留守と聞いてやって来たはずなのに蓋を開けてみれば、貴族と思しき男女がくんずほぐれつしている場面に遭遇した彼らが激昂するのも無理はない。

「この野郎!!今すぐ金目の物を寄越しやがれ!!」

先頭を仕切っていた小太りの男が手入れが一切されてなさそうな剣を振りかぶりながら突進してくる。

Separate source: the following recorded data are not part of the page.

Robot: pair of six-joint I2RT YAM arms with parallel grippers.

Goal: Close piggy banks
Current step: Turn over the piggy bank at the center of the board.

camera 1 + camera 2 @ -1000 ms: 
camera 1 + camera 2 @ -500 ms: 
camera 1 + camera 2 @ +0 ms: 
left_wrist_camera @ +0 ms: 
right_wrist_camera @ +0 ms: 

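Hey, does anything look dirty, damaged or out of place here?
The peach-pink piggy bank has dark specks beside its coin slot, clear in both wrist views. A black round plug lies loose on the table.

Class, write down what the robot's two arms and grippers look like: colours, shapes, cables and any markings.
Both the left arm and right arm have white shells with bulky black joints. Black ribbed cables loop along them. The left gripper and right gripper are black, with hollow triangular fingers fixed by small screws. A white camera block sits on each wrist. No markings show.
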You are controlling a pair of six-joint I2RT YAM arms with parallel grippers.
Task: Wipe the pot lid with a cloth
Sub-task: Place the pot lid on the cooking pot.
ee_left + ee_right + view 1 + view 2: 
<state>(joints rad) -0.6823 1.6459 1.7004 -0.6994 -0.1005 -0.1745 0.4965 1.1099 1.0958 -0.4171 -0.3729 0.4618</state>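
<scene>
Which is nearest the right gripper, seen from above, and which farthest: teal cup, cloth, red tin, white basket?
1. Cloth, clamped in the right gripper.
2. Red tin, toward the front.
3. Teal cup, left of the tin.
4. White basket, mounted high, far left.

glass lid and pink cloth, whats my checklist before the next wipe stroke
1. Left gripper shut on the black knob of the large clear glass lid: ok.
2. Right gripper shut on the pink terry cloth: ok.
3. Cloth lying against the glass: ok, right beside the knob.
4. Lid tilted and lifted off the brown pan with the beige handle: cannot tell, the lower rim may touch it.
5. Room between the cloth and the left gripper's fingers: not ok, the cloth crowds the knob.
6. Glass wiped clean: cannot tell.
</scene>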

こんなあられもない姿を他人に見られて……団服に施された金色の鷹が泣いているような気がした。

「マリナラ殿、下がっていてくれ」

ラルフはベッド脇に避難させていた剣を持つと鞘をつけたまま、小太りの男の鳩尾に素早く突きを入れた。

「うぐあっ!!」

男は呻きながらその場に崩れ落ちた。手加減をしたつもりなので命に別状はないはずである。

「このクソ貴族!!」

女とイチャコラしてやがったくせにという怨嗟の声が聞こえてきそうだった。

小太りの男に隠れていた薄毛の男と頬に傷のある男が同時に剣を振り回してくる。当初の予想通り、剣の心得はなくずぶの素人である。これではラルフを殺すどころか身体に当てることすらできない。

ラルフは身を捩り薄毛の男の縦一閃をかわすと、そのまま懐に飛び込み剣の刀身を胴に当てた。小太りの男同様、呻きながら床に沈んだ。

可哀想なことに残った一人は完全に戦意を喪失していた。反省するなら逃がしてやりたいところだが……。

「……悪いな。私も彼女には逆らえんのだ」

ラルフはバツが悪そうにそう言うと、ひぃと悲鳴をあげる最後の男にとどめを指したのだった。

「お見事」

下がっているように言われていたマリナラがカーテンの間から拍手をしながら出てきた。

「剣を抜かずに済んで良かった」

「ええ。買い戻したばかりの別宅ですもの。血で汚されては大変ですわ」

全員を気絶させ戦闘不能にするまで、ほんの数分のことだった。

多勢に無勢ではあるがラルフにとってはどこぞの令嬢を引き剥がすより遥かに簡単であったのは言うまでもない。

「ジャン」

「はい、お嬢様」

「この者達を縛り上げなさい。あと、速やかに警ら隊に連絡を」

「畏まりました」

ジャンは返事と共にマリナラの着衣の乱れを綺麗に整え、羽のついた小さな箒で塵と埃をはたくとふんと小さく鼻を鳴らした。

(襲われたのはこちらの方だぞ……!!)

非難されているような気がして、ラルフは心の中で大層憤慨した。